Durant le marathon des multiples clubs et salles programmant les concerts d’Eurosonic, c’est un bonheur de pouvoir se recueillir sous les grandes orgues de l’église Aa-Kerk où se donnent quelques unes des performances les plus envoûtantes du festival. A l’instar de celle de Mario Batkovic, accordéoniste bosniaque exilé en Suisse, dont le jeu décloisonne l’habituel usage du piano à bretelles. Au croisement du jazz, du minimalisme contemporain et de la mélancolie balkanique, le musicien pousse l’extension de ses notes jusqu’à l’essoufflement de son instrument, jouant avec intensité de son soupir rauque et du rythme des cliquetis des touches. Une singularité qui a su attirer l’attention du producteur Geoff Barrow, membre de Portishead, qui l’a signé sur son label, Invada (BEAK>, Sleaford Mods, The KVB…).

The Mysterons

The Mysterons - Thunderbird 1
Durée : 03:51

Ce quintette amstellodamois séduit par sa façon mutine de jouer avec les références psychédéliques, un groove moelleux et l’acidulé d’une chanteuse, Josephine Van Schaik, aux airs d’Alice émerveillée.
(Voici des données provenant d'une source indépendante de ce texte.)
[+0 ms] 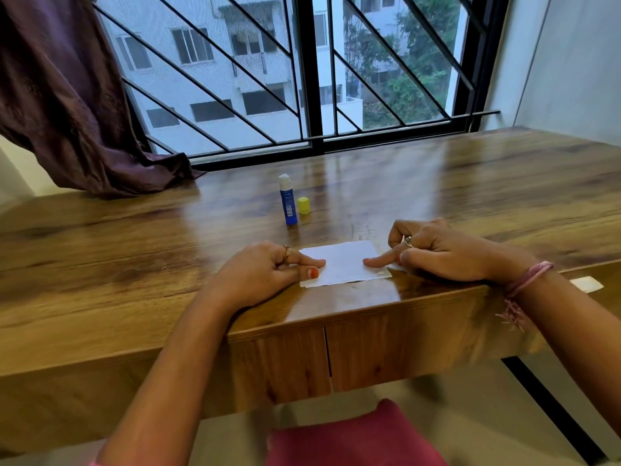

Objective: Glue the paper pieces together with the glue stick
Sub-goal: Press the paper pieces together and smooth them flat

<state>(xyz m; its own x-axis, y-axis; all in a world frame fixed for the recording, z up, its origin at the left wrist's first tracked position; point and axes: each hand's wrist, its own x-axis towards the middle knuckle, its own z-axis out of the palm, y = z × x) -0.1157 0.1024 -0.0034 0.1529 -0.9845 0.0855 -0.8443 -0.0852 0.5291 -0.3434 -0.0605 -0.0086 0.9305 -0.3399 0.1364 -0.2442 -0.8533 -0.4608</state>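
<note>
Stacked white paper pieces (344,264) lying flat near the close edge of the glossy brown wooden table (470,183). Left hand (265,272) pressing the left end with a straight forefinger, gripping nothing; right hand (437,252) likewise at the right end. Uncapped blue glue stick (288,201) upright just beyond, yellow cap (303,205) beside. Thin, limp, probably slippery on varnish; best pinched at a corner.

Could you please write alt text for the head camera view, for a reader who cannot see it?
Both hands, left hand and right hand, press extended index fingers onto stacked white paper pieces near a wooden table's front edge. Behind stand an uncapped blue glue stick and its yellow cap, before a barred window.
</note>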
Dominées par l’orgue Hammond et les synthétiseurs Korg du clavier Pyke Pasman, leurs chansons savent aussi se perturber de complexité rythmique et d’une inquiétude, tapie dans l’ombre de la pop

J.Bernardt

J. Bernardt - Calm Down (Official Audio)
Durée : 02:52

Alors que Balthazar, un des meilleurs groupes de la scène belge, a décidé de faire un long break, ses deux chanteurs, Maarten Devoldere et Jinte Deprez, ont présenté chacun ses nouveaux projets sur les scènes d’Eurosonic. Le premier distille sous le nom de Warhaus (et dans un premier album, We Fucked A Flame) les ambiances sombres de narrations incantatoires, privilégiant le décorum sonore aux mélodies. On préfèrera la façon dont Jinte Deprez bricole, sous le nom de J.Bernardt, des chansons aux refrains accrocheurs, fruits de l’artisanat du home studio, marquées aussi par les productions du R’n’B. S’il s’éloigne de l’intensité perfectionniste de Balthazar – remise en avant par Devoldere –, il en préserve la part la plus attachante.

The Moonlandingz

Black Hanz - The Moonlandingz
Durée : 04:47

Leur arrivée sur la scène du Vera, le club le plus mythique de Groningue, pourrait laisser croire à une blague tant le casting semble improbable – une jeune guitariste, un bassiste et un clavier aux allures de vieux piliers de pub, un chanteur gringalet seulement vêtu d’un cache-sexe argenté et d’une cape de pluie vite retirée… Mais les Moonlandingz, nouveau projet de Lias Saoudi, chanteur trublion des provocateurs de Fat White Family, impressionnent par leur façon de transformer leur pochade glam-rock salace en machine infernale. Rythmique implacable, mur du son spectorien mêlé à l’hypnose kraut-rock, hymnes scato ânonnés avec une hystérie gourmande miment la violente absurdité du monde. Produit par Sean Lennon (avec une apparition de sa maman, Yoko Ono), leur premier opus, Interplanetary Class Classics, sortira en mars.

EBBA Awards :

Comme chaque année, le festival Eurosonic est l’occasion de décerner, lors d’une émission télévisée animée par le pianiste britannique Jools Holland, les European Border Breakers Awards (EBBA), récompensant les talents d’Europe ayant connu un succès commercial hors de leurs frontières. Cette année, les lauréats ont été Dua Lipa (Royaume-Uni), Namika (Allemagne), Walking on Cars (Irlande), Era Istrefi (Albanie), Natalie La Rose (Pays-Bas), Filous (Autriche), Alan Walker (Norvège), Hinds (Espagne), Jaako Eino Kalevi (Finlande) et la Française Jain.